Please transcribe exactly, and only, the lines of the data below between the line holding "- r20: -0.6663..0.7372" and the line holding "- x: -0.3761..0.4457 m", inclusive.
::: Exercise inputs
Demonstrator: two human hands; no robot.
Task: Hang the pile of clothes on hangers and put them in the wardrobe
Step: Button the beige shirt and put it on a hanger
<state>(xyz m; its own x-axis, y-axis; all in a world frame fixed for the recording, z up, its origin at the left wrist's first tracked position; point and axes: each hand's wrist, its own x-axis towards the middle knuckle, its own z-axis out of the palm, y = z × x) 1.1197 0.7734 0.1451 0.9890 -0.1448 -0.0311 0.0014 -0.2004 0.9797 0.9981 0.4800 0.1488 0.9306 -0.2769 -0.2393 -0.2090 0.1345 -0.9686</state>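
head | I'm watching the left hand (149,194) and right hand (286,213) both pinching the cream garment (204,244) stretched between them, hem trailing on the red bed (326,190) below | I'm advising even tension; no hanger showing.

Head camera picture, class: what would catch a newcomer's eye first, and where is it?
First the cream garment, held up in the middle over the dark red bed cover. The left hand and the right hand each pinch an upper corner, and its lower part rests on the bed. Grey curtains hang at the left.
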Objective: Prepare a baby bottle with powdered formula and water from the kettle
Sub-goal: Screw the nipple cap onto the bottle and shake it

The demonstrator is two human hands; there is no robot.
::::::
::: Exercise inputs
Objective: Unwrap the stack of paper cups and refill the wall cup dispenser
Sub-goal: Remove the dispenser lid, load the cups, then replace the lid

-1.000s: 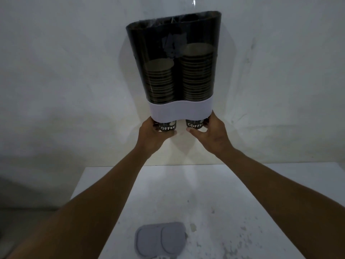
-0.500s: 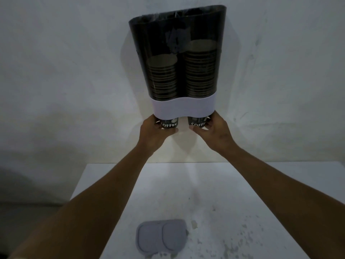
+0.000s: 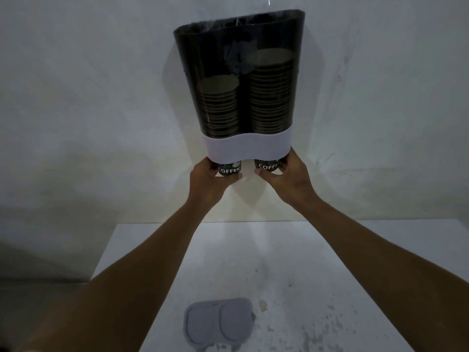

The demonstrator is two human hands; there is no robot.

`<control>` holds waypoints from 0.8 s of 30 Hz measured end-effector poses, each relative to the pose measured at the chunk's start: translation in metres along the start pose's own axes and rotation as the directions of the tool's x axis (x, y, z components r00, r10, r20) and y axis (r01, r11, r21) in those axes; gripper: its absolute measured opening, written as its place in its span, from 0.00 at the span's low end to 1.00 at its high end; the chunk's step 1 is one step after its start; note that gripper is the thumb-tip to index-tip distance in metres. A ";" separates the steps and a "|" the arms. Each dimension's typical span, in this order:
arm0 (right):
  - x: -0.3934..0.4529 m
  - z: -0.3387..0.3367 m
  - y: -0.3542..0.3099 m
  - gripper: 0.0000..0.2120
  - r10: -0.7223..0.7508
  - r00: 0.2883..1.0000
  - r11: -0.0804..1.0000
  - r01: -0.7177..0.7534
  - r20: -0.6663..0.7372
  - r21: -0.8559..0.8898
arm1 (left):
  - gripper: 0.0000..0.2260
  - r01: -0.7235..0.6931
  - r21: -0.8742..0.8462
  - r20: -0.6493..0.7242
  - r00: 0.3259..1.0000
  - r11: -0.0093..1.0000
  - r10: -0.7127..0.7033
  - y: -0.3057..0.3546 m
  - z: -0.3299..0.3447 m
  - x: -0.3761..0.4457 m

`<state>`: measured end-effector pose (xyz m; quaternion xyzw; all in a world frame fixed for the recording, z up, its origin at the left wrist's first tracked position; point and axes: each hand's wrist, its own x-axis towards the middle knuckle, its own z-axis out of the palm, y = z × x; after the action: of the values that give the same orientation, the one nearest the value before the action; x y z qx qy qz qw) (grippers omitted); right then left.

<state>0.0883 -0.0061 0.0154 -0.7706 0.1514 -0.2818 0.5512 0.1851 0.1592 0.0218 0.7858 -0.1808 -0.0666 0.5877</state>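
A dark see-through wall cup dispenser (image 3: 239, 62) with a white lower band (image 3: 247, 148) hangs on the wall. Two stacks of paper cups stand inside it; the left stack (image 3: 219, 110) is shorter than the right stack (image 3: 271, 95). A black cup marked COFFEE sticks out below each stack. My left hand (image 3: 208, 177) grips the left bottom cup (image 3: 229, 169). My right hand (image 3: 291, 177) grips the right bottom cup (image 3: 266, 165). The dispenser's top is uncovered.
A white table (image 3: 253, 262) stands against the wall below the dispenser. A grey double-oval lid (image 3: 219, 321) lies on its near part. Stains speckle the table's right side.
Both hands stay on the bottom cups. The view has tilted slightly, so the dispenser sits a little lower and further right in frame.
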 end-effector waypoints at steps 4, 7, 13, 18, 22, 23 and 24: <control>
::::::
> [Answer]:
  - r20: -0.6663..0.7372
  - r21: -0.8559..0.8898
arm1 (left):
  - gripper: 0.0000..0.2260
  - r01: -0.7235..0.6931
  - r21: -0.8742..0.8462
  - r20: -0.6493..0.7242
  - r00: 0.3259..1.0000
  - r11: -0.0093..1.0000
  - r10: -0.7127..0.7033
  - y: -0.3057..0.3546 m
  - z: -0.3299..0.3447 m
  - x: -0.3761..0.4457 m

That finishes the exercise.